Is finding the perfect home the most important step in the home-buying process?

Not even close!

The financial aspects of the process will determine how dreamy a home you can buy and how comfortably you can afford to pay for it every month.

The bedrock of these aspects is your credit score. Sadly, many Americans do not understand how vital this score is to their success when buying a home, an auto, or even insurance.

If you’re trying to raise your credit score, it’s important to understand what factors affect it negatively and positively.

Late payments show up on credit reports so quickly that it’s as if the bureaus are standing over our shoulders when we write the check or go online to pay a bill. In all fairness, the experts at Equifax.com say that the average time period from late payment of a bill to this information being reported to the credit bureaus is 30 days.
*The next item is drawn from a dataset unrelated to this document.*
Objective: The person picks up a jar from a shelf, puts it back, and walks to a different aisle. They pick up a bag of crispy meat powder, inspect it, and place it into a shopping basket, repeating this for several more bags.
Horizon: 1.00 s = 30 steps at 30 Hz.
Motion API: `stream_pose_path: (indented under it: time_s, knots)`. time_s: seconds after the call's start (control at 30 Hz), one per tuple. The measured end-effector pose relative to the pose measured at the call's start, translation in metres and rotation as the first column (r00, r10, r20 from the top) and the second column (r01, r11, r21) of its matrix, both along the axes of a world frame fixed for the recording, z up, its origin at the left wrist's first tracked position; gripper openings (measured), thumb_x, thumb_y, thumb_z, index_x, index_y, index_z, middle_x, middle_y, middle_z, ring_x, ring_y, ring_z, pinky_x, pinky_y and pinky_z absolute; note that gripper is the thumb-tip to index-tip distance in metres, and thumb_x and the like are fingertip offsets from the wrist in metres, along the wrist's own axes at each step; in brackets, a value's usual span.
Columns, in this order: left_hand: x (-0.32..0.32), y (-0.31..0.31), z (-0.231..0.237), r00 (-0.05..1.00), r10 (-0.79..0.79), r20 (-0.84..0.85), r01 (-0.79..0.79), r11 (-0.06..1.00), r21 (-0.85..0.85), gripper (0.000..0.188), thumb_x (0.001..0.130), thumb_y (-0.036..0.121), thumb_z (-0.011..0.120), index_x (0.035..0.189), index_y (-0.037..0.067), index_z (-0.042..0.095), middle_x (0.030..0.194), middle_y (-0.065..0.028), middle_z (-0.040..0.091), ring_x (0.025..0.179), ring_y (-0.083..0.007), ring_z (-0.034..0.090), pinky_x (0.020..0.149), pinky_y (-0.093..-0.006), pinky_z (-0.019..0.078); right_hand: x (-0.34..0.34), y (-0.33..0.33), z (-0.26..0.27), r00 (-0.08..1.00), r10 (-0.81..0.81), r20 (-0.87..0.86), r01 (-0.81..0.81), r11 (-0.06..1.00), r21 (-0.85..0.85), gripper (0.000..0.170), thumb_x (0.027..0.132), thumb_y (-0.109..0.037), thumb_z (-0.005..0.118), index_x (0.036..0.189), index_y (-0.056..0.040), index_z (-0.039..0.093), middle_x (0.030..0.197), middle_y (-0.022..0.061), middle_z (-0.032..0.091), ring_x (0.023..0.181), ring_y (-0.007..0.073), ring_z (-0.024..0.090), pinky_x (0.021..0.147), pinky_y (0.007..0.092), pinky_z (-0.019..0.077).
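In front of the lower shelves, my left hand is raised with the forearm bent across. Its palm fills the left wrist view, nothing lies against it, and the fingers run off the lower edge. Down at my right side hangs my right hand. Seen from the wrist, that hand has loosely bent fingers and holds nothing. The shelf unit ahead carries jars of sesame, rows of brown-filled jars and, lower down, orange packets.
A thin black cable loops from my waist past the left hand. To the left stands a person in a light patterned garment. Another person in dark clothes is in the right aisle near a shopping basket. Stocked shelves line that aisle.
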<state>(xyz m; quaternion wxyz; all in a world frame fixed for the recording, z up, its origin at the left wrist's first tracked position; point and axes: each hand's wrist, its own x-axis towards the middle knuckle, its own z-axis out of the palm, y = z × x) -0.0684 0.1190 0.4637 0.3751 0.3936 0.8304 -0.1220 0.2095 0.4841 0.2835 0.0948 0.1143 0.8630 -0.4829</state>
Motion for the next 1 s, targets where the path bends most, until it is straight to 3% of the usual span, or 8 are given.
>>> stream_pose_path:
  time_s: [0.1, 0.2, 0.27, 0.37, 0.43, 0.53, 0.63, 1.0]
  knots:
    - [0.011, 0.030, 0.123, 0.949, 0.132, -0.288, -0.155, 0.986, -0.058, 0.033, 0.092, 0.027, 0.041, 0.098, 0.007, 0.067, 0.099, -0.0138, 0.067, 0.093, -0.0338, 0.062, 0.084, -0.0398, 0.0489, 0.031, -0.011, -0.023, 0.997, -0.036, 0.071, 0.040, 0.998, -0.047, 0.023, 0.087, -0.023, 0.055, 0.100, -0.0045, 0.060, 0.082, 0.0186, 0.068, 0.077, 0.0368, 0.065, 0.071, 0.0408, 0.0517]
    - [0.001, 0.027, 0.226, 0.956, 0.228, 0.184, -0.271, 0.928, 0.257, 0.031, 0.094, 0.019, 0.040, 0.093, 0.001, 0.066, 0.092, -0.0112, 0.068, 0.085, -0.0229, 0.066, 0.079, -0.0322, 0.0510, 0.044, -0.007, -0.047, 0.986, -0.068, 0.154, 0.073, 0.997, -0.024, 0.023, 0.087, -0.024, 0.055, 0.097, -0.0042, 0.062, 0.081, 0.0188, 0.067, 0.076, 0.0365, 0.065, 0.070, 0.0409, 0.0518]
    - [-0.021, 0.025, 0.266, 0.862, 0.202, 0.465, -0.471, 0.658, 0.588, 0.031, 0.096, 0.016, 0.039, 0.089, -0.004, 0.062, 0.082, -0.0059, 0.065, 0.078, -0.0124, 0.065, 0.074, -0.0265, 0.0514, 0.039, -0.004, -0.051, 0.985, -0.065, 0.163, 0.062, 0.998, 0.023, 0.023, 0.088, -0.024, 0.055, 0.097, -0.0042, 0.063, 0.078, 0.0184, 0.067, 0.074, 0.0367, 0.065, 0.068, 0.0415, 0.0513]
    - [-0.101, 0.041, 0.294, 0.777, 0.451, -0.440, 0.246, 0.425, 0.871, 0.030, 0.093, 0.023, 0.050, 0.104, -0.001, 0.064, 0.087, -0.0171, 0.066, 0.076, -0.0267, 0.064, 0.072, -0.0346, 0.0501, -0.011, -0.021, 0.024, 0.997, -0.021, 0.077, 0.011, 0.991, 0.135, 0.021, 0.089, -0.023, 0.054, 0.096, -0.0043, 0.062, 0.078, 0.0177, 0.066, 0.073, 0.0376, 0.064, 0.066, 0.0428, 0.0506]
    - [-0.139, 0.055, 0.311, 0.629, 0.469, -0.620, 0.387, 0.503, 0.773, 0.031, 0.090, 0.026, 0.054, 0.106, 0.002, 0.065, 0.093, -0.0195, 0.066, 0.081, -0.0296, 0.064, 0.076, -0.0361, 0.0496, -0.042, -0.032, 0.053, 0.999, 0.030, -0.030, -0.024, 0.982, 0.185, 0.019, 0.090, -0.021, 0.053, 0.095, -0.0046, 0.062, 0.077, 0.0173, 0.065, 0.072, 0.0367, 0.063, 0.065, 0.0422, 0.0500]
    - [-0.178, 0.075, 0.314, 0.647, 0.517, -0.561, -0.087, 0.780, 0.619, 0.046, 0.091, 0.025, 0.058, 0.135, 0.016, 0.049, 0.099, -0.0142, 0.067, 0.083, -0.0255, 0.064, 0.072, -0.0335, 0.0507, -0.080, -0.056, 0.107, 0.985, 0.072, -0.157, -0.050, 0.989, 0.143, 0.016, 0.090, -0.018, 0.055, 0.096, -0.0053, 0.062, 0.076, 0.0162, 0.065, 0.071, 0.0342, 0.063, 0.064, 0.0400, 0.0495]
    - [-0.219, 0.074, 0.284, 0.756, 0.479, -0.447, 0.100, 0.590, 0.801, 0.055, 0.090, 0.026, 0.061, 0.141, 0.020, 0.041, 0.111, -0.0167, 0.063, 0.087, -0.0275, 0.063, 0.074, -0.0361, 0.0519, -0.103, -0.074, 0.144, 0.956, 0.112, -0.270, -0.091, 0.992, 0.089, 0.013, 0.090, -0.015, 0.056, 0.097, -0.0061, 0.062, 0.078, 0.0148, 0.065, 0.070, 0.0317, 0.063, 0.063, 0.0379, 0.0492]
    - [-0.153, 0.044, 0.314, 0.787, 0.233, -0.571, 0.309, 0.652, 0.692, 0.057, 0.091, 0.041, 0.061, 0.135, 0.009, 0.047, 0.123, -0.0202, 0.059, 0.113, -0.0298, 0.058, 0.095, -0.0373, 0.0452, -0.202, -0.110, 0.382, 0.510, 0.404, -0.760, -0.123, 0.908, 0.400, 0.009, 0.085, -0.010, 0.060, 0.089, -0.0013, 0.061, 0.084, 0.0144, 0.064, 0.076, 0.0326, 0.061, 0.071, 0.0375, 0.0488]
This is scary because even one late payment can cause credit scores to drop. To top it off, each time you make a late payment, it will remain on your credit report for seven years.
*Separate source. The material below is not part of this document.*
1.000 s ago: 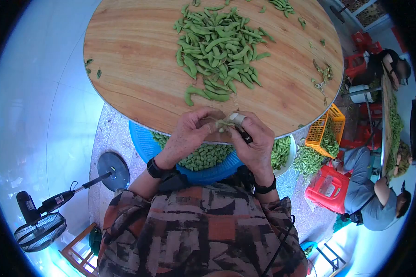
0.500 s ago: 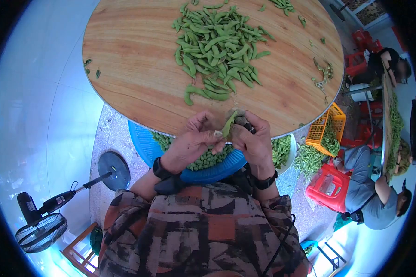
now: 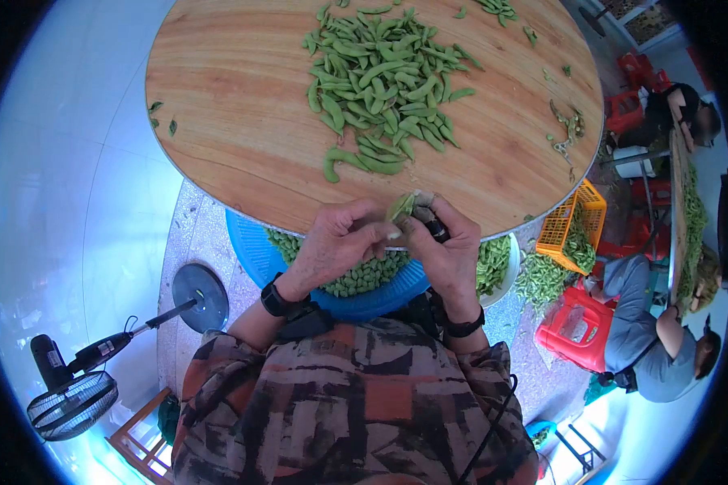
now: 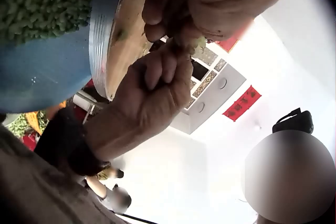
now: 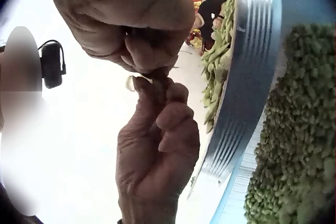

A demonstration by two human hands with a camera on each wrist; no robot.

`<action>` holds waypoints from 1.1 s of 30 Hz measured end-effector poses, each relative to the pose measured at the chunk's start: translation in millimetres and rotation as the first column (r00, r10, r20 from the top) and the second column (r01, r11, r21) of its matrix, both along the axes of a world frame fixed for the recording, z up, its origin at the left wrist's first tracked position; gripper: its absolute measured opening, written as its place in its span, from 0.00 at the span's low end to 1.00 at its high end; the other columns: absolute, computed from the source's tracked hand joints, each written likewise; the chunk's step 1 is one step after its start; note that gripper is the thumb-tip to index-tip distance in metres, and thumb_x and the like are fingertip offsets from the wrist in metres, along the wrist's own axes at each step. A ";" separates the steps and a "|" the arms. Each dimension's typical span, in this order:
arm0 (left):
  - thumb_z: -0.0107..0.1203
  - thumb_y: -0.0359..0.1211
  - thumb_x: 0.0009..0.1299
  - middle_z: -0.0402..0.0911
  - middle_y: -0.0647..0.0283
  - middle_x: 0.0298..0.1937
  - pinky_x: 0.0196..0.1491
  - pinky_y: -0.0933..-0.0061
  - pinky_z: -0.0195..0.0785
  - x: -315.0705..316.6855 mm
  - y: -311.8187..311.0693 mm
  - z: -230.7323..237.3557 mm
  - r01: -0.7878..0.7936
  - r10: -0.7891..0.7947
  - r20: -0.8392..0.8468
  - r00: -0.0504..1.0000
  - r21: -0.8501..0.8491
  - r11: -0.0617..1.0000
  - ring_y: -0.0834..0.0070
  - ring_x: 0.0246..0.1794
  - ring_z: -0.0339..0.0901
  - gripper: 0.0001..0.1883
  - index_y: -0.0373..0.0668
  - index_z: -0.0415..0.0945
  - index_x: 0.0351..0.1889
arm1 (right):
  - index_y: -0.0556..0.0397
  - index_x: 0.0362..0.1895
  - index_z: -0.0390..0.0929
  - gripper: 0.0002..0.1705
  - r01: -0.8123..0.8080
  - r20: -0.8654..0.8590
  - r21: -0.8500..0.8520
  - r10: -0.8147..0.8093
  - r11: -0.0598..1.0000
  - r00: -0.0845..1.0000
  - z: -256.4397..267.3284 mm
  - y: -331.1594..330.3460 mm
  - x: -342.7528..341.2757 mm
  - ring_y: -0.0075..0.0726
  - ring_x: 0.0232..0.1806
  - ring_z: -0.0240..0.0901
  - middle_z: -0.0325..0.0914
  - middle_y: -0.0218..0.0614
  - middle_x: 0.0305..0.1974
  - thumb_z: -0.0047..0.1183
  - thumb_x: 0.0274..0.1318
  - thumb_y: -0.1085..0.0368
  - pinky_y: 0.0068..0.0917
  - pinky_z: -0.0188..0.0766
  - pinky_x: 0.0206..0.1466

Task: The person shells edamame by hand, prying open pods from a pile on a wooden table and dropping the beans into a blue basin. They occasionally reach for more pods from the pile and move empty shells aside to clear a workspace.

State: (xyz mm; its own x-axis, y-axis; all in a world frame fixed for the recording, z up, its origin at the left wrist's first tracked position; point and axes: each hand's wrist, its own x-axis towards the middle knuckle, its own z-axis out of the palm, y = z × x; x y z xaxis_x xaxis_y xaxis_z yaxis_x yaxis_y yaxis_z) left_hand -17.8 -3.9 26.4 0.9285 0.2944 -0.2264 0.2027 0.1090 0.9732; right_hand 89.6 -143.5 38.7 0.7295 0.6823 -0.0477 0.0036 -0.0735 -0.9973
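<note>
Over the near edge of the round table (image 3: 243, 153), both hands meet at one green pod (image 3: 400, 208). The left hand (image 3: 337, 242) pinches the pod's lower end between thumb and fingers. On its other side the right hand (image 3: 447, 250) grips the pod; a dark object (image 3: 437, 229) sits at its fingers. Below the hands, a blue basin (image 3: 380, 305) holds shelled green beans (image 3: 356, 279). A heap of whole pods (image 3: 380, 81) lies on the table beyond. In the right wrist view the fingertips of both hands nearly touch, and the pod is mostly hidden.
A white bowl of pods (image 3: 510, 271) and a yellow crate (image 3: 586, 214) stand to the right, near a red stool (image 3: 576, 327). Two people sit by another table (image 3: 678, 210). A standing fan (image 3: 71, 404) is at the left. Pod scraps (image 3: 570, 129) lie on the table's right side.
Since the earliest frame, the pod between the hands has changed from a pale, opened-looking one to a greener one. In the last half second the left hand has moved slightly up and its fingers have shifted.
</note>
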 end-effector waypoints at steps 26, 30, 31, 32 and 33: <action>0.58 0.28 0.63 0.76 0.55 0.41 0.44 0.63 0.71 9.6 -8.6 6.4 0.039 -0.223 0.161 0.961 0.723 0.690 0.55 0.41 0.75 0.14 0.37 0.76 0.47 | 0.62 0.40 0.81 0.11 -0.063 0.297 -0.440 0.211 0.896 0.931 24.0 -120.0 75.6 0.23 0.26 0.73 0.79 0.40 0.25 0.56 0.50 0.75 0.22 0.68 0.31; 0.58 0.28 0.61 0.75 0.54 0.41 0.44 0.62 0.71 20.7 -16.2 -8.3 0.015 -0.291 0.146 0.946 0.873 0.487 0.55 0.43 0.75 0.13 0.37 0.76 0.43 | 0.63 0.41 0.81 0.11 -0.029 0.306 -0.372 0.153 0.928 0.940 17.7 -106.3 74.5 0.24 0.28 0.76 0.81 0.38 0.26 0.56 0.51 0.75 0.22 0.71 0.34; 0.58 0.29 0.61 0.75 0.54 0.41 0.44 0.62 0.71 15.8 -14.9 -5.3 0.086 -0.313 0.074 0.947 0.880 0.467 0.55 0.43 0.75 0.12 0.38 0.76 0.42 | 0.63 0.42 0.80 0.11 -0.003 0.291 -0.309 0.098 0.951 0.952 17.0 -100.9 72.8 0.24 0.29 0.77 0.81 0.38 0.26 0.56 0.52 0.76 0.22 0.72 0.35; 0.58 0.29 0.60 0.75 0.54 0.41 0.44 0.62 0.71 11.0 -11.4 -1.6 0.157 -0.333 0.000 0.943 0.882 0.444 0.55 0.43 0.75 0.11 0.38 0.76 0.40 | 0.63 0.42 0.80 0.11 -0.009 0.289 -0.303 0.101 0.953 0.952 13.6 -99.1 73.2 0.24 0.29 0.77 0.81 0.38 0.26 0.56 0.52 0.76 0.22 0.72 0.35; 0.58 0.29 0.60 0.75 0.54 0.41 0.44 0.62 0.71 5.1 -4.4 3.5 0.158 -0.329 -0.005 0.944 0.884 0.439 0.55 0.43 0.75 0.11 0.38 0.76 0.40 | 0.64 0.42 0.80 0.11 0.002 0.287 -0.253 0.073 0.967 0.955 8.3 -97.5 73.3 0.25 0.30 0.78 0.82 0.38 0.27 0.56 0.52 0.76 0.22 0.73 0.36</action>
State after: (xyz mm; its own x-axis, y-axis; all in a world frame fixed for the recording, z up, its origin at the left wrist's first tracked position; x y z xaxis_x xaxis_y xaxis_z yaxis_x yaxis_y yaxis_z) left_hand -12.7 -8.3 29.8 0.9886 0.0127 0.1501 -0.0727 -0.8323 0.5495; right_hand 162.9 -241.1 47.0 0.7125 0.7017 -0.0072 0.2990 -0.3129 -0.9015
The moral of this story is to pay your bills on time every month.

Closing credit card accounts you no longer use may seem like a good way to improve your credit score, but it’s not.

This is because one of the factors used to determine your credit scores is your “debt-to-credit” ratio. “That ratio is how much of your available credit you’re using compared to the total amount available to you,” says the pros at Equifax.com.
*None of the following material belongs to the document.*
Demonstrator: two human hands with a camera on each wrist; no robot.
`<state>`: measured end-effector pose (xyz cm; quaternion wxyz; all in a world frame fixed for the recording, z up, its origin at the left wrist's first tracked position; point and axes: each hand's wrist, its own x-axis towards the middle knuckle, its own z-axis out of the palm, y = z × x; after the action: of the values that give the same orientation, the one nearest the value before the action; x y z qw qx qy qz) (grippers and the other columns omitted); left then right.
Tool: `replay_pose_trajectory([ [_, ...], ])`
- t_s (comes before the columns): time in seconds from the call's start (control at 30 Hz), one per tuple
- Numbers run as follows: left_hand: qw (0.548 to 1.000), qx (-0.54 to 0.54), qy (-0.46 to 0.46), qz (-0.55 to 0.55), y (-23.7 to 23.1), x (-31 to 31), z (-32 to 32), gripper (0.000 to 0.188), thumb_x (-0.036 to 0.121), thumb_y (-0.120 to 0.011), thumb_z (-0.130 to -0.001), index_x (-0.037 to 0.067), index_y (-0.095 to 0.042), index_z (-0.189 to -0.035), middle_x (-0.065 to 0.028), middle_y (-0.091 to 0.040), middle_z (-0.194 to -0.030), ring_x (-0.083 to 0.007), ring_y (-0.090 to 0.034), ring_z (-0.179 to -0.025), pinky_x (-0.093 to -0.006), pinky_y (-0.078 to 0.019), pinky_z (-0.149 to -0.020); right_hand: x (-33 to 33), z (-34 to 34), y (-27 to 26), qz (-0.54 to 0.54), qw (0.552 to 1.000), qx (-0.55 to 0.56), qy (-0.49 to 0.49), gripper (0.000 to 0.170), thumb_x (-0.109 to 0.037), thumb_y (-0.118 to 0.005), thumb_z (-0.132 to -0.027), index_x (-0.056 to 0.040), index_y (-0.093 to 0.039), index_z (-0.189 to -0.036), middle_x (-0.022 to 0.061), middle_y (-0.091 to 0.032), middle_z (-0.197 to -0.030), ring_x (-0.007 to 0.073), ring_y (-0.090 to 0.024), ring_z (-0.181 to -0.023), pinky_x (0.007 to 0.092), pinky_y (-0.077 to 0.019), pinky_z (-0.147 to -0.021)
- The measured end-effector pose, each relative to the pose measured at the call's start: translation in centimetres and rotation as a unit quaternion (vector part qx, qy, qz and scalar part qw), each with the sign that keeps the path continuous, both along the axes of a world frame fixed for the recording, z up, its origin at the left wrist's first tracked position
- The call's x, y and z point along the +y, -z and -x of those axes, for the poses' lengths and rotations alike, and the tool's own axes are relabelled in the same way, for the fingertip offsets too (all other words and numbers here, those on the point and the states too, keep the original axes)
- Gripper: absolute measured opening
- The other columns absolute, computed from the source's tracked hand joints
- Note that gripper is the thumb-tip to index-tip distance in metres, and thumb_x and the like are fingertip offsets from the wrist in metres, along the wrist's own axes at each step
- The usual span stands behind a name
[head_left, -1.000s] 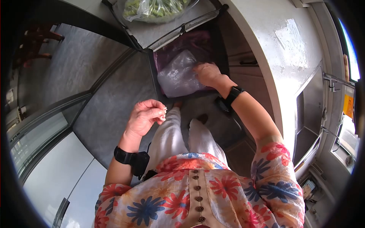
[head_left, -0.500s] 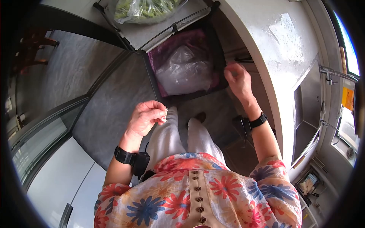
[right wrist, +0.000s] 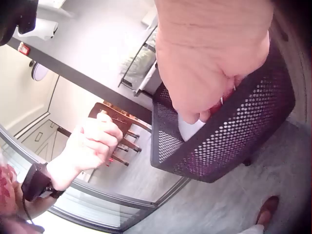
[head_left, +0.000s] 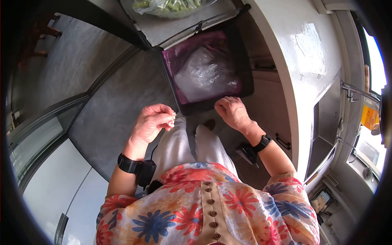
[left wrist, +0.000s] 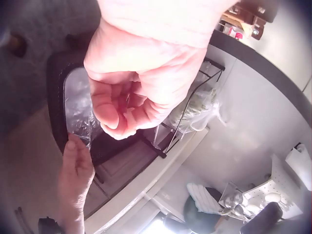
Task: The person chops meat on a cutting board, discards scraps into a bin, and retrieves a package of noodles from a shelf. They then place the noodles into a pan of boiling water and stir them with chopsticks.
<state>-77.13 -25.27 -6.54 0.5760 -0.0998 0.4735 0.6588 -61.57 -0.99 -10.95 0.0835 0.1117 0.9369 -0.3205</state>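
Small whitish scraps (head_left: 173, 118) show at the fingertips of my left hand (head_left: 152, 122), which pinches them between thumb and curled fingers. My right hand (head_left: 234, 113) grips the near rim of a black mesh basket (right wrist: 209, 161), fingers curled over its edge in the right wrist view. A purple bag (head_left: 174, 51) lines that basket. Crumpled clear plastic (head_left: 204, 75) fills much of it. In the left wrist view the right hand (left wrist: 77, 168) meets the dark rim, while the left hand hides part of the basket.
Behind the basket, a rack (head_left: 163, 34) holds leafy greens in a clear bag (head_left: 167, 6). A white counter (head_left: 302, 53) runs along the right, with dark-handled cupboards (head_left: 265, 94) below. Glass-panelled doors (head_left: 45, 143) stand at the left. Feet are close in front of the basket.
My right hand left the clear plastic, swung right past the basket, then came back to its near rim. The left hand keeps its pinch almost in place.
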Motion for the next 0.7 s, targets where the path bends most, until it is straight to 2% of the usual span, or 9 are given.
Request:
replay_pose_trajectory([
  [0.1, 1.0, -0.004, 0.0, 0.002, 0.6, -0.6, 0.0, 0.005, 0.0, -0.061, -0.079, 0.001, -0.062, -0.083, -0.0065, -0.061, -0.076, -0.0137, -0.058, -0.062, -0.0249, -0.0487, -0.054, 1.8, 0.2, -0.3, 0.034, 0.994, -0.07, 0.075, 0.013, -0.017, -0.059, -0.079, -0.0052, -0.063, -0.08, 0.015, -0.064, -0.076, 0.0333, -0.062, -0.076, 0.0397, -0.0495, -0.068],
  [0.13, 1.0, -0.007, 0.001, 0.004, 0.8, -0.8, -0.2, 0.005, 0.0, -0.061, -0.078, 0.001, -0.062, -0.083, -0.0067, -0.061, -0.077, -0.0137, -0.058, -0.063, -0.0248, -0.0487, -0.054, 2.7, 0.6, 0.1, 0.018, 0.997, -0.015, 0.076, 0.013, -0.016, -0.058, -0.079, -0.0041, -0.063, -0.081, 0.0187, -0.062, -0.076, 0.0378, -0.061, -0.072, 0.0423, -0.0505, -0.062],
  [0.27, 1.0, -0.011, -0.008, 0.009, 1.6, -0.9, -1.2, 0.005, -0.001, -0.061, -0.078, 0.0, -0.062, -0.083, -0.0074, -0.061, -0.077, -0.0141, -0.058, -0.063, -0.0253, -0.0486, -0.054, 6.7, 6.9, 1.3, -0.033, 0.988, 0.016, 0.153, 0.018, -0.017, -0.053, -0.082, -0.0038, -0.066, -0.085, 0.0202, -0.063, -0.086, 0.0379, -0.061, -0.08, 0.043, -0.0503, -0.068],
  [0.33, 0.999, -0.023, -0.029, 0.012, 2.1, -0.9, -2.2, 0.006, -0.003, -0.06, -0.077, -0.001, -0.062, -0.082, -0.0085, -0.061, -0.077, -0.0149, -0.058, -0.063, -0.026, -0.0484, -0.054, 8.8, 11.3, 4.2, -0.042, 0.983, 0.049, 0.174, 0.019, -0.017, -0.053, -0.083, -0.0045, -0.066, -0.088, 0.0211, -0.063, -0.09, 0.0382, -0.061, -0.086, 0.0433, -0.0498, -0.075],
  [0.4, 0.999, -0.029, -0.036, 0.012, 2.5, -1.3, -3.6, 0.006, -0.003, -0.059, -0.077, -0.001, -0.062, -0.082, -0.0091, -0.061, -0.077, -0.0153, -0.058, -0.063, -0.0263, -0.0483, -0.054, 10.6, 14.4, 8.1, -0.123, 0.978, 0.029, 0.168, 0.024, -0.02, -0.055, -0.082, -0.0083, -0.066, -0.099, 0.0186, -0.065, -0.093, 0.0345, -0.062, -0.089, 0.0406, -0.0497, -0.078],
  [0.47, 0.998, -0.04, -0.049, 0.02, 2.7, -1.7, -4.7, 0.007, -0.005, -0.058, -0.076, -0.002, -0.061, -0.081, -0.0102, -0.06, -0.077, -0.0162, -0.058, -0.062, -0.0264, -0.0474, -0.053, 12.4, 15.7, 12.8, -0.137, 0.978, 0.024, 0.155, 0.025, -0.021, -0.055, -0.082, -0.0093, -0.066, -0.101, 0.0184, -0.064, -0.096, 0.0346, -0.061, -0.092, 0.0412, -0.0487, -0.081],
  [0.57, 0.995, -0.053, -0.077, 0.02, 3.7, -3.0, -5.7, 0.006, -0.002, -0.06, -0.078, -0.001, -0.062, -0.084, -0.0087, -0.062, -0.075, -0.0151, -0.06, -0.065, -0.0255, -0.0493, -0.058, 12.6, 16.1, 14.9, -0.157, 0.979, 0.0, 0.133, 0.029, -0.024, -0.056, -0.081, -0.0112, -0.064, -0.105, 0.0183, -0.063, -0.1, 0.0355, -0.059, -0.096, 0.0418, -0.0472, -0.084],
  [0.63, 0.993, -0.051, -0.1, 0.045, 4.0, -3.1, -6.2, 0.007, -0.006, -0.057, -0.076, -0.001, -0.061, -0.08, -0.0097, -0.06, -0.076, -0.0161, -0.057, -0.061, -0.0261, -0.0455, -0.052, 12.3, 15.9, 14.2, -0.163, 0.979, -0.015, 0.119, 0.031, -0.026, -0.057, -0.081, -0.0121, -0.064, -0.108, 0.0183, -0.063, -0.102, 0.0365, -0.059, -0.096, 0.0419, -0.0467, -0.085],
  [0.7, 0.99, -0.051, -0.126, 0.049, 3.9, -3.5, -6.5, 0.008, -0.006, -0.057, -0.076, -0.001, -0.061, -0.079, -0.0095, -0.06, -0.077, -0.0159, -0.057, -0.061, -0.026, -0.0456, -0.052, 11.9, 15.1, 12.8, -0.116, 0.986, 0.013, 0.118, 0.027, -0.015, -0.053, -0.081, -0.0058, -0.063, -0.104, 0.0179, -0.063, -0.102, 0.0351, -0.06, -0.096, 0.04, -0.0477, -0.084],
])
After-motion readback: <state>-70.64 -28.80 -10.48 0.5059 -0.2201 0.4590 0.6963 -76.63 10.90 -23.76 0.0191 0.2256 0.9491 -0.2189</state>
When you close an account, you’ll have less available credit, raising your ratio.

Also, older accounts have more clout than newer ones. “The history of your credit accounts makes up 15% of your FICO Score,” according to Lora Shinn at LendingTree.com.

“So that credit card you opened 15 years ago may well be helping to boost your credit score by increasing your average age of accounts,” she concludes.

Opening new credit card accounts would give you a leg up on a credit score, but it will do the opposite.

Opening new credit card accounts may impact your credit scores in two ways: the hard inquiries resulting from those applications and the new accounts themselves may lower the average age of your credit accounts.

Utilizing the credit you have may help your score, yet another factor that seems counterintuitive to many. If you don’t use a credit account, no new information is reported by the bureaus. This, in turn, “… may make it more difficult for lenders and creditors to evaluate your application for credit or services,” according to the credit experts at Equifax.com.

If the inactivity continues, the creditor may close the account. As mentioned earlier, a closed account may hurt your credit score.

Use your credit accounts, especially for small purchases, and pay the bills when due.

You’re entitled to a free copy of your credit reports every 12 months. It’s important to take advantage of this offer if you hope to keep track of your credit score. Go to annualcreditreport.com (the only source authorized by the federal government) for the details.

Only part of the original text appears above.